Composition exam

Topic Sentence

A topic sentece has a subject or topic and a ontrolling idea, the topic is what you intend to write about. The controlling idea is what you intend to do with your topic,

Guidelines:

  • It should Identify the main idea and point of the paragraph

  • the supporting details will develop or explain the topic sentence

  • the topic sentence should not be too general ot too specific. General idea of the paragraph

Example: Driving on freeways requires skill and alertness.

Driving on free ways is the subject and requires skill and alertness is the supportive sentence.

Supporting Sentence

The second and third sentences are called supportive sentences. They are called supportive because they support or explain the idea expressed in the topic sentence.

The topic sentences is the question and the supportive sentence is the anwser.

Goals of the supporting sentence:

  • explain, the family moved from the village to the capital for economic reasons.

  • descrive, she lived in a lovely three-story castle surronded by a forest.

  • guive facts, more tha 10% of the university’s student population is international.

  • exemplify, different types of fruit grow in California, such as oranges and grapefruit.

  • define, many tourist visit Bangkok, which is the capital and largest city in Thailand.

Concluding Sentence

Is the last sentence of the paragraph. It concludes or wraps up a paragraph.

A concluding sentence often has one of those four important purpose.

  • It restates the main idea.

  • It offers a suggestion.

  • It gives an opinion.

  • It makes a prediction.

Examples: surely, in brief, thus, overall, as a result, therefore, for this reason.

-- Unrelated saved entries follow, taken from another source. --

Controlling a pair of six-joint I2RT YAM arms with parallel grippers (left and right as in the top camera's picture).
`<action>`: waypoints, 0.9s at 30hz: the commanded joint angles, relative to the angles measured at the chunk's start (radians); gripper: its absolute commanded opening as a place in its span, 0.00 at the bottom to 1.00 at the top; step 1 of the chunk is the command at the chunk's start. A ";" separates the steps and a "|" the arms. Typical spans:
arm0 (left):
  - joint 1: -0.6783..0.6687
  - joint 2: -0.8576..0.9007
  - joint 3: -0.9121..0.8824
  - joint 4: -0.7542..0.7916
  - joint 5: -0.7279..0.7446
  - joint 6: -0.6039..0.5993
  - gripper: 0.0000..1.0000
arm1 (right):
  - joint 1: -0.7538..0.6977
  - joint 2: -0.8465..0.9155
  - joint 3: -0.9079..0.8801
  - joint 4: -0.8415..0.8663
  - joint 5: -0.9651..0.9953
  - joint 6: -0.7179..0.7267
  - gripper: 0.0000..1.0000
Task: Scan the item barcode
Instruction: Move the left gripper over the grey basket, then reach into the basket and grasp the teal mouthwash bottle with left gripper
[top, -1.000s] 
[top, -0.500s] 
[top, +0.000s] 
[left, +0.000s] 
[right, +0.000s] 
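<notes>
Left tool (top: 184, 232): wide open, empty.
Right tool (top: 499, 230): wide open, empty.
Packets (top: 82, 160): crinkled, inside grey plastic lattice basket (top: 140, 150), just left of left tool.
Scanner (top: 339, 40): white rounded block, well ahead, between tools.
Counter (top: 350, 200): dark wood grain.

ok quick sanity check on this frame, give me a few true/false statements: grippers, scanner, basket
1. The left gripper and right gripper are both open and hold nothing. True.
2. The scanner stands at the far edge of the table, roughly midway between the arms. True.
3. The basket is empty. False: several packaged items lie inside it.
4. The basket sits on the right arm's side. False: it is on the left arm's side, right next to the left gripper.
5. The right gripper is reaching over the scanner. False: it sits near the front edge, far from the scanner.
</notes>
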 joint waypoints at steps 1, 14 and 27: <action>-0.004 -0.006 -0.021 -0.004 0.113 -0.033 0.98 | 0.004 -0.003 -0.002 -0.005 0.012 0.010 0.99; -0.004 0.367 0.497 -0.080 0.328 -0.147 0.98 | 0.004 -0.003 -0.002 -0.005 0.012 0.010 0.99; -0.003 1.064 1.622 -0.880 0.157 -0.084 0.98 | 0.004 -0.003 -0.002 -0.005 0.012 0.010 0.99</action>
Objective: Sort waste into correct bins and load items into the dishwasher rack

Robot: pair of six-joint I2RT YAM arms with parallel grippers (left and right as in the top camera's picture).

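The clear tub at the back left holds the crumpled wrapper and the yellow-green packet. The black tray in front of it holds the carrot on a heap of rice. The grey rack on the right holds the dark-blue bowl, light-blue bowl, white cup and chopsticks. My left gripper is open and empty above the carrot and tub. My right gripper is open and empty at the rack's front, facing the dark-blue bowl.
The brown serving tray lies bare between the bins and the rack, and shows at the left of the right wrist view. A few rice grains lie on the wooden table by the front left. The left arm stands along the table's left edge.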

An effective concluding sentence draws together all the ideas raised in your paragraph.

Elements to take into account when writting:

Audience, tone and purpose

Purpose and audience

Consider purpose and audience, understanding how you can relate that. These two elements affect writting significatly, and decisions about one affect the other.

When we talk about purpose, we are talking about the reasons that a writer has.

Example:

  • a book review: to advice, analyze, to inform

  • an autobiography: description, inform, entertrain

  • a letter asking for a charity donation: persuade

  • a news article: to inform, persuade

  • a self-help book, advice

Audience

Audience can be divided into two categories: academic and non academic.

Types of audience

Primary: planned reader

Secondary: those who hear the information from the primary

Tone

Tone usually refers to how a write uses certains words in a specific way to convey non-verbal observation about specific subjects.

Tone is conveyed through:

  • diction, choise and use of words and phrase, imagery

  • viewpoint, opinion about a topic

  • syntax, grammar, how you put words and phrases together

  • level of formality, it is the way you express yorself

Find a tone

  • why I am writing this?

  • who is my intented audience?+

  • what do i want the reader to learn, understand, think about?

Basic types of tones in writing

Any emotion, any attitude, and any perspective can lay the foundation for a specific tone in writing. Use adjectives.

Tone can be: joyful, serius, humorous, sad, formal, informal, optimistic, pesimistic, horror

Tone, mood, technique, and purpose of the author

The tone: author’s attitude towards the topic express what the author wants. The tone can be objective, impartial, no feelings and mostly facts. Or subjective, feelings and thoughts, personal, biased and emotion.

Mood: the feelings the reader gets

Technique: refers to the manner the author writes

Purpose: to inform, to entertain, to persuade.